The Problem with Accounting for Employees as Costs
Barclays and Lloyds recently announced their decision to bring all contractors onto the payroll ahead of the HMRC IR35 April 2020 deadline.
According to Ken Charman, CEO of uFlexReward, this appears to show that the private sector, despite their concerns about how the reforms played out in the public sector, are ready to embrace the new measures when engaging limited company contractors.
Kate Cottrell, one of the UK’s foremost IR35 experts has slammed these organisations for their blanket approach stating: “It is a real shame that these organisations have not waited a little while longer when we should have the final legislation and updated guidance from HMRC on a host of issues…” but their decision to comply ahead of the deadline, clearly demonstrates the mounting regulatory pressure on organisations today.
For companies like Barclays and Lloyds with potentially lots of contractors, complying with the new IR35 rules will be a huge amount of work. However, it also provides an opportunity to assess whether the current systems they have in place enable them to accurately report on their human capital assets, including the contractor workforce.
Accounting for Total Labour Costs
It is becoming increasingly important that organisations understand and report on their human capital assets in a transparent way to existing and prospective employees, shareholders, regulators and other interested parties. Yet, to date, external contractors, consultants and contingent workers are usually excluded from the employee payroll and the organisation’s total labour cost remains unknown.
When an organisation wants to analyse its business, it needs to see the whole labour cost, not just what the payroll systems can show up. In omitting the total data pertinent to contingent workers, organisations fail to understand labour productivity and end up with a skewed analysis that only takes into account employees. Deloitte found last year that only 42% of organisations were primarily made up of salaried employees.
With the IR35 forcing the costs of limited company contractors to be accounted for within the employee payroll, we’re some way along the road in organisations understanding the value of its human capital. This is despite there being no guidance yet on who will pay the tax, NI and the levy.
With the IR35 forcing the costs of limited company contractors to be accounted for within the employee payroll, we’re some way along the road in organisations understanding the value of its human capital.
For right now though, there is no universally accepted way to track the management of human capital. The economy has grown in ways that leave the current rules behind. For several decades an organisations’ market value has been far higher than the value of their tangible assets (for example land, buildings, fixtures and fittings), leading for calls for labour assets (i.e. human capital) to be included on balance sheets to give a more accurate impression of organisation value.
Reporting on Labour
Whilst companies must report detailed information about their capital investments, they have almost no reporting requirements related to human capital. This is a problem for two reasons.

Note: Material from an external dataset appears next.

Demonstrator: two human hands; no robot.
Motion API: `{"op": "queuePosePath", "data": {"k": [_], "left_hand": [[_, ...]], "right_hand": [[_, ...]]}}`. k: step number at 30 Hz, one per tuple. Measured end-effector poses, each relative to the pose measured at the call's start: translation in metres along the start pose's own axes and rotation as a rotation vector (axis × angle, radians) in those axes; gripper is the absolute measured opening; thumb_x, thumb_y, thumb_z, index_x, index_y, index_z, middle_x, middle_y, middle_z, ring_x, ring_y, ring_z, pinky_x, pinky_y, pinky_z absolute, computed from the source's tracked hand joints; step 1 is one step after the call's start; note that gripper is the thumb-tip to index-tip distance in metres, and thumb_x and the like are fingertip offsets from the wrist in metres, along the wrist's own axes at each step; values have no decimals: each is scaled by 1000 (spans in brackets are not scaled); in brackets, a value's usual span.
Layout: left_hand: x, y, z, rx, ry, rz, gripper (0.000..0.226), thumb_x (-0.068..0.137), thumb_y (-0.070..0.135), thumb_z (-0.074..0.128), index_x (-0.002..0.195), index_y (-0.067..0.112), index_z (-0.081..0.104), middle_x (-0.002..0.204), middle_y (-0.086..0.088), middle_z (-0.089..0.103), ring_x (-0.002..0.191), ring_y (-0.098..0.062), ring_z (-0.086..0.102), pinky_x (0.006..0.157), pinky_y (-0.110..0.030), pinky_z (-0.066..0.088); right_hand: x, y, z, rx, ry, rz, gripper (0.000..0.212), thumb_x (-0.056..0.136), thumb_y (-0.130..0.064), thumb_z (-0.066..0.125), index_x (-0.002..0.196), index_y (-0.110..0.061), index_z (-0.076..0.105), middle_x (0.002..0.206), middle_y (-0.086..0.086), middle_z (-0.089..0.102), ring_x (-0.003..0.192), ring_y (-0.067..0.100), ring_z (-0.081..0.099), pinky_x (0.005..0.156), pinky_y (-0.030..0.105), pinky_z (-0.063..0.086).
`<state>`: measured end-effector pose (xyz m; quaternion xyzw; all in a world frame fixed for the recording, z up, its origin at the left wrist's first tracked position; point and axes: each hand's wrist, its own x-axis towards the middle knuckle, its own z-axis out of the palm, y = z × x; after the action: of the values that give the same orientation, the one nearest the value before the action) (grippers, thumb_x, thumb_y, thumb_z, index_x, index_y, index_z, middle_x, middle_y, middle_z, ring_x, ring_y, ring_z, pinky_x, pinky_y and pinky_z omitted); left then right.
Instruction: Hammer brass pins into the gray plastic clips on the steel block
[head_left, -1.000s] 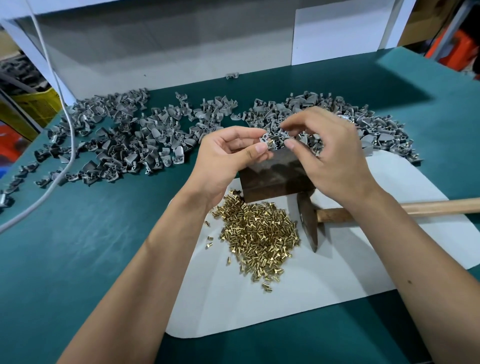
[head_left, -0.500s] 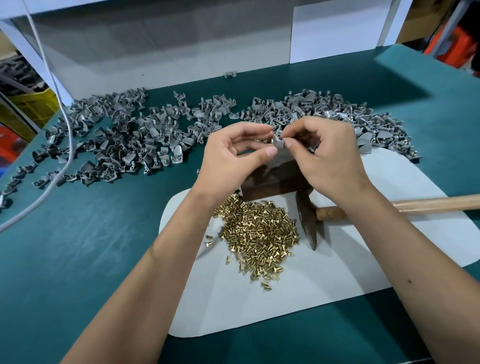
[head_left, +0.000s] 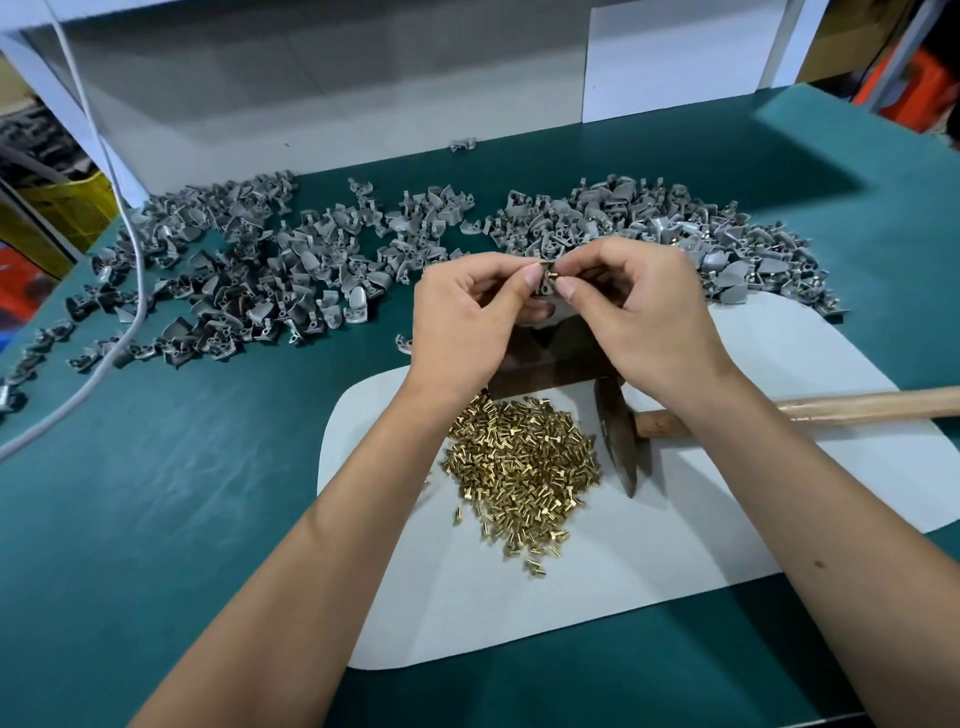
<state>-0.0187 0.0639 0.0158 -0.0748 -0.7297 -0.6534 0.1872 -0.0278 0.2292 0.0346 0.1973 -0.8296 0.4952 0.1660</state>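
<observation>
A teal mat (head_left: 156, 519) is covering the workbench, with a white sheet (head_left: 519, 597) lying on it in front of the person. Above the dark steel block (head_left: 545, 358), which is sitting on the far edge of that sheet, the left hand (head_left: 462, 322) is pinching a gray clip (head_left: 544, 283) between thumb and forefinger, and the right hand (head_left: 649, 322) is meeting it from the other side, its thumb and forefinger closing on a brass pin (head_left: 551, 270) that is showing at the top of the clip. The other fingers of both hands are curling inward, and the block is lying partly hidden beneath them. Just in front of the block, a heap of brass pins (head_left: 519, 467) is spreading over the sheet. Beside that heap, right of the block's near corner, a hammer (head_left: 618, 441) is resting with its metal head on the sheet and its wooden handle running off to the right. Behind and to the left of the block a wide scatter of gray clips (head_left: 249, 291) is lying on the mat; behind and to the right another pile (head_left: 675, 234) is sitting, some with brass showing. A gray cable (head_left: 111, 332) is trailing across the left scatter.
</observation>
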Motion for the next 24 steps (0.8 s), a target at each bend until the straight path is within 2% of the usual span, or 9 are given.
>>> {"op": "queuePosePath", "data": {"k": [4, 9, 13, 19, 24], "left_hand": [[-1, 1, 3, -37, 3, -22, 11, 95, 2, 69, 102, -2, 76, 90, -16, 77, 75, -25, 77, 74, -37, 64], [-3, 1, 5, -34, -21, -16, 15, 88, -4, 74, 102, 1, 77, 92, -13, 78, 84, -24, 77, 82, -40, 63], [-5, 2, 8, 0, -15, 2, 22, 84, -8, 76, 102, 4, 78, 92, -10, 79, 87, -22, 77, 86, -40, 63], [-6, 3, 12, 40, 1, 54, 30, 83, -9, 75, 96, 18, 78, 87, 5, 78, 84, -12, 77, 80, -26, 61], [-8, -1, 15, 113, 5, 56, 32, 84, -7, 74, 94, 22, 79, 88, 5, 79, 84, -14, 77, 83, -34, 63]], "right_hand": [[-1, 0, 1, -11, 37, -14, 10, 92, -16, 72, 100, -18, 78, 90, -10, 74, 87, 3, 69, 82, 22, 56], [-1, 1, 2, -47, 88, -36, 9, 91, -16, 72, 96, -19, 78, 84, -14, 71, 81, -1, 68, 75, 13, 52], [-1, 2, 2, -90, 133, -50, 9, 90, -15, 70, 93, -15, 78, 80, -10, 71, 75, 1, 67, 71, 14, 52], [-2, -1, 3, -105, 162, -16, 7, 87, -15, 70, 85, -16, 76, 72, -10, 68, 67, 1, 63, 64, 13, 49], [0, 0, 1, -134, 109, 54, 7, 86, -14, 72, 85, -19, 77, 73, -10, 69, 66, 1, 64, 62, 13, 47]]}}
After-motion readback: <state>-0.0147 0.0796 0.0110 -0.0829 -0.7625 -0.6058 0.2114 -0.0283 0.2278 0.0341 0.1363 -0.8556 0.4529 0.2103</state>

The lines between contingent workers and employees are becoming increasingly blurred. This cannot be more clearly illustrated than with the recent troubles of Uber in the UK, whose drivers – traditionally thought to be self-employed – were, in fact employees of the company. Uber now has statutory obligations to give drivers holiday and sick pay (and thus, they are entitled to a minimum wage and paid leave). Prior to this, these were costs that were not broken down and could be a way of hiding a very bad gender pay gap, underrepresented minorities and more – regulators are catching up with that.
Additionally, not having to report on human capital discourages effective investment in workers – which can have an impact on your bottom line. Research shows organisations with specific employee experience programs and strategies report up to three times higher profit growth. Part of this growth is due to lower operating margins stemming from employees being more innovative in how they work, but lower employee turnover also contributes measurable savings.
Although the private sector may be lagging in preparation for the IR35 changes that take effect in little over 150 days’ time, they could bring about a seismic change in how organisations start to report on their human capital costs to the wider market.